Taking aim at outliers
Automatic detection of uncharacteristic data sequences could change the way data is processed and analyzed.
By deriving a measure of the characteristic way that a data series varies over time, KAUST statisticians have found a powerful solution to the problem of detecting outliers in monitoring data.
An important first step in statistical processing is to remove potentially abnormal values in the data. A faulty temperature sensor, for example, could be generating data that might significantly alter the average temperature and range calculated for a meteorological station, or trigger a shutdown in a manufacturing process. Usually, the detection of such outliers is based on some threshold or rule, and it is comparatively easy for a computer to use this rule to highlight erroneous data.
But what if the data is within the normal range but behaving erratically? What if the temperature reading suddenly drops by just a few degrees due to a sensor fault, or fluctuates incorrectly? These types of "shape" outliers are easy enough for a human to spot, but tremendously difficult to detect using an automatic algorithm.
Huang Huang and Ying Sun encountered this problem through their research on ways to clean, analyze and present complex environmental data.
“There is no universal definition of shape outliers because too many types of shape outliers exist. This makes them more difficult to detect,” explains Huang.
Shape outliers can be regarded as data originating from any source process that leads to a different pattern, such as a different frequency of oscillation or a sudden jump. Building on previous work, Huang and Sun developed a metric for characterizing shape in a data series statistically, and used it as a basis for shape-outlier detection.

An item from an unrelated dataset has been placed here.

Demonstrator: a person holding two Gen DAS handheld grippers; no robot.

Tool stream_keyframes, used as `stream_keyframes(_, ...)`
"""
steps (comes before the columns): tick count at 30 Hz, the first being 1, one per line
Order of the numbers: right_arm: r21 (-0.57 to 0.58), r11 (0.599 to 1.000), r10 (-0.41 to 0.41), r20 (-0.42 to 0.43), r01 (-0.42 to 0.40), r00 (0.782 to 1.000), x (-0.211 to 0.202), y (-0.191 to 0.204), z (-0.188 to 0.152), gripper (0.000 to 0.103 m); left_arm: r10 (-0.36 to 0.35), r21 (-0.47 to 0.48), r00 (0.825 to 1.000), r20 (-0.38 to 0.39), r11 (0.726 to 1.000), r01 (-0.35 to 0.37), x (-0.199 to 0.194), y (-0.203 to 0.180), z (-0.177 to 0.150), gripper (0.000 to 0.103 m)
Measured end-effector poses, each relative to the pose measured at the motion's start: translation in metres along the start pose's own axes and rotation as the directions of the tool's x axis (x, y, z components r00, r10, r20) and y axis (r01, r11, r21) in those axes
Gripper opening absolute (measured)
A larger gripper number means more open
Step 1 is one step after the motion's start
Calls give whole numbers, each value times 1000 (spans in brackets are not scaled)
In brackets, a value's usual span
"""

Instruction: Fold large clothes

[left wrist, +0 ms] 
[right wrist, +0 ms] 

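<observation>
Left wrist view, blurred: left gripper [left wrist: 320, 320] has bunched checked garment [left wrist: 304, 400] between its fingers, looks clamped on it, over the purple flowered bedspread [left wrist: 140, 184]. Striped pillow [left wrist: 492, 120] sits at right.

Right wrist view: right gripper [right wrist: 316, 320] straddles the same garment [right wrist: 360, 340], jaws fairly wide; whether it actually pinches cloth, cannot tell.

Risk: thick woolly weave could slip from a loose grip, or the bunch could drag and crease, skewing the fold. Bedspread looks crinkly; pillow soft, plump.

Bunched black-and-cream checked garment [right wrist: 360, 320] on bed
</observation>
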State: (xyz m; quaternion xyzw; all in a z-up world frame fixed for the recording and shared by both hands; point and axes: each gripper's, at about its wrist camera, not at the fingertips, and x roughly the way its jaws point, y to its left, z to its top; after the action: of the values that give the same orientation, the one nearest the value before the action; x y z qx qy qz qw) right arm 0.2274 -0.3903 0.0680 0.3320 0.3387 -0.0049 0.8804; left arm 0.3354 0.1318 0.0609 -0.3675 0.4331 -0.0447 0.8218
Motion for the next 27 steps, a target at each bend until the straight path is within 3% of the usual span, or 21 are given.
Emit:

“We decompose the variation in the data into two components corresponding to magnitude and shape,” says Huang. “The challenge, however, was how to detect shape outliers as accurately as possible because there are many different types of outliers. In our study, we tried out a wide range of outlier models and were able to achieve good outlier detection while accounting for the natural correlation in the data.”
One direct benefit of this work is through preprocessing real-world datasets to remove erroneous observations and thus improve the accuracy of statistical analyses. However, as Huang points out, the approach could also be used to pick out unusual sequences for further investigation.
“Sometimes, the outliers themselves can be more interesting than the regular observations,” Huang says.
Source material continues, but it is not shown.